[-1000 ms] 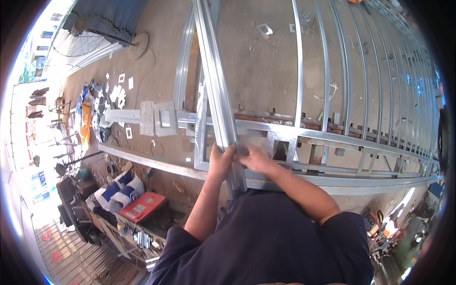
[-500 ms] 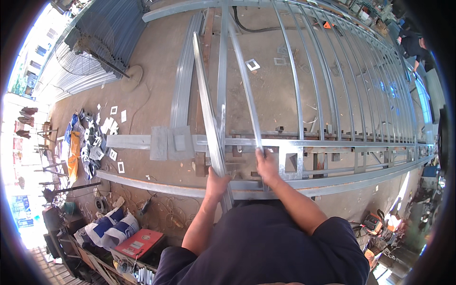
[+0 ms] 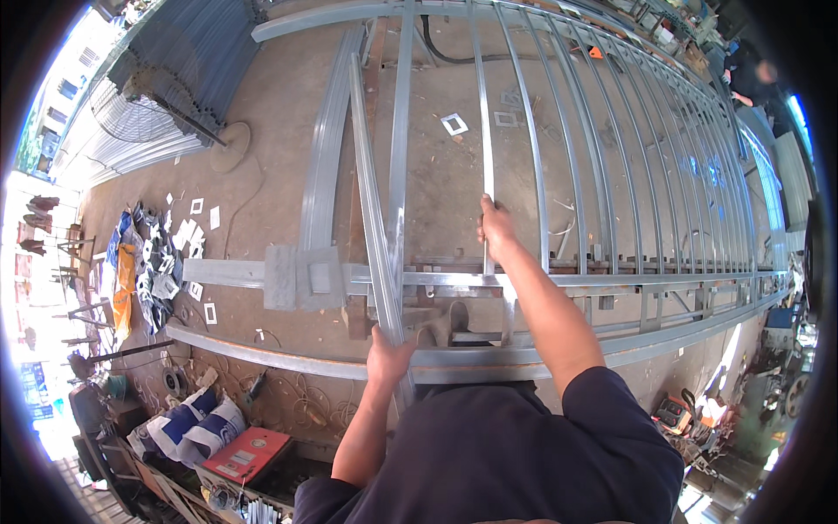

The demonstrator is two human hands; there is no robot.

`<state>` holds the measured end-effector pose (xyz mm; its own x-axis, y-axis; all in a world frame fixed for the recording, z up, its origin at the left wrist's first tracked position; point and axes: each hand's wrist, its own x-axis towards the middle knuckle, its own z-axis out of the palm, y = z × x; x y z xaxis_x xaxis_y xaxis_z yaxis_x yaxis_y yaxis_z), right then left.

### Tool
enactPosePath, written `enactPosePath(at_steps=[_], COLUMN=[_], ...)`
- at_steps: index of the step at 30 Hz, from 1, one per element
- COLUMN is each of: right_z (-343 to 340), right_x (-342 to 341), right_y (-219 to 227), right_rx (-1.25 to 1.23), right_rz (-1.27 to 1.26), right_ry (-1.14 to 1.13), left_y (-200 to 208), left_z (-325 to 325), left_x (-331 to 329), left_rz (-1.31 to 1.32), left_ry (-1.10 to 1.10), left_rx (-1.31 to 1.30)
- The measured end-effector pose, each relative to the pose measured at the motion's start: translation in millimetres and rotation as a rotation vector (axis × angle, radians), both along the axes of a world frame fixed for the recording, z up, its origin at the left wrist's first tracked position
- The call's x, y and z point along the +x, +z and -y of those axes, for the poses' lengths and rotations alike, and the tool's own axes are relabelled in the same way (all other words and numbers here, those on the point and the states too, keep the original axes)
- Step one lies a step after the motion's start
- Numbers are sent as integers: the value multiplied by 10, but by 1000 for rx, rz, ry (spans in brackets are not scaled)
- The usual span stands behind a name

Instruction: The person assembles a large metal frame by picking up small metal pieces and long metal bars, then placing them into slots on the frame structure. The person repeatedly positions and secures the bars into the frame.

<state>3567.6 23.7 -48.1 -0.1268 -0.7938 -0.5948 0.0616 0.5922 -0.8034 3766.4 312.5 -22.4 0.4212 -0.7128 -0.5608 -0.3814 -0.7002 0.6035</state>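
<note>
My left hand (image 3: 389, 358) is closed around the near end of a bundle of long silver metal bars (image 3: 370, 192), which slants away over the frame. My right hand (image 3: 497, 229) is farther forward, its fingers wrapped round a single silver metal bar (image 3: 483, 113). That bar runs from the near rail (image 3: 567, 279) to the far rail (image 3: 349, 15) of a large metal frame, roughly in line with the crossbars (image 3: 524, 113) to its right. A wider upright bar (image 3: 400, 131) stands between the bundle and the held bar.
Grey plates (image 3: 297, 278) lie on the rail at left. Stacked lengths (image 3: 325, 157) rest beyond them. A round-based fan (image 3: 231, 147) stands at far left. White square plates (image 3: 454, 124) are scattered on the floor. A red-topped box (image 3: 247, 454) sits near left; another person (image 3: 749, 74) is at far right.
My right hand has moved forward along with the single bar, which has swung from a slant to nearly parallel with the other crossbars. My left hand still holds the bundle, slightly lower in view.
</note>
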Motion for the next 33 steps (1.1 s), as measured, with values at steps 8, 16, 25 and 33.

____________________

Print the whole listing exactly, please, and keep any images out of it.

[-1000 ms] 
[-500 ms] 
[+0 ms] 

The demonstrator is two human hands; there is no robot.

`<state>` holds the measured end-effector pose (xyz mm; its own x-axis, y-axis; all in a world frame fixed for the recording, z up, its origin at the left wrist's first tracked position; point and axes: each hand's wrist, its own x-axis towards the middle knuckle, its own z-axis out of the palm, y = z × x; x y z xaxis_x xaxis_y xaxis_z yaxis_x yaxis_y yaxis_z), right then left.

### Tool
enactPosePath, written `enactPosePath(at_steps=[_], COLUMN=[_], ...)`
- at_steps: index of the step at 30 Hz, from 1, one per element
- COLUMN is each of: right_z (-343 to 340), right_x (-342 to 341), right_y (-219 to 227), right_rx (-1.25 to 1.23), right_rz (-1.27 to 1.26), right_ry (-1.14 to 1.13), left_y (-200 to 208), left_z (-325 to 325), left_x (-331 to 329), left_rz (-1.31 to 1.32), left_ry (-1.10 to 1.10), left_rx (-1.31 to 1.30)
- The measured end-effector pose, each relative to the pose measured at the motion's start: translation in millimetres and rotation as a rotation vector (axis × angle, radians), both along the axes of a world frame fixed for the recording, z up, its origin at the left wrist's first tracked position
- The call's x, y and z point along the +x, +z and -y of those axes, for the poses' lengths and rotations alike, and the tool's own axes are relabelled in the same way (all other words and numbers here, those on the point and the states too, keep the original axes)
- Step one lies a step after the motion's start
- Numbers are sent as integers: the value multiplied by 10, but by 1000 for rx, rz, ry (spans in brackets are not scaled)
- The usual span stands behind a name

Instruction: The person assembles a large metal frame by picking up small metal pieces and long metal bars, then placing them into slots on the frame structure. The person repeatedly positions and secures the bars into the frame.

<state>3567.6 23.7 -48.1 -0.1268 -0.7938 -0.5948 0.0616 0.5922 -0.8034 3766.4 312.5 -22.4 0.4212 -0.7128 -0.5608 -0.3814 -0.7002 0.6035</state>
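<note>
My left hand (image 3: 389, 358) is closed around the near end of a bundle of long silver metal bars (image 3: 370, 192), which slants away over the frame. My right hand (image 3: 497, 229) is farther forward, its fingers wrapped round a single silver metal bar (image 3: 483, 113). That bar runs from the near rail (image 3: 567, 279) to the far rail (image 3: 349, 15) of a large metal frame, roughly in line with the crossbars (image 3: 524, 113) to its right. A wider upright bar (image 3: 400, 131) stands between the bundle and the held bar.
Grey plates (image 3: 297, 278) lie on the rail at left. Stacked lengths (image 3: 325, 157) rest beyond them. A round-based fan (image 3: 231, 147) stands at far left. White square plates (image 3: 454, 124) are scattered on the floor. A red-topped box (image 3: 247, 454) sits near left; another person (image 3: 749, 74) is at far right.
My right hand has moved forward along with the single bar, which has swung from a slant to nearly parallel with the other crossbars. My left hand still holds the bundle, slightly lower in view.
</note>
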Motion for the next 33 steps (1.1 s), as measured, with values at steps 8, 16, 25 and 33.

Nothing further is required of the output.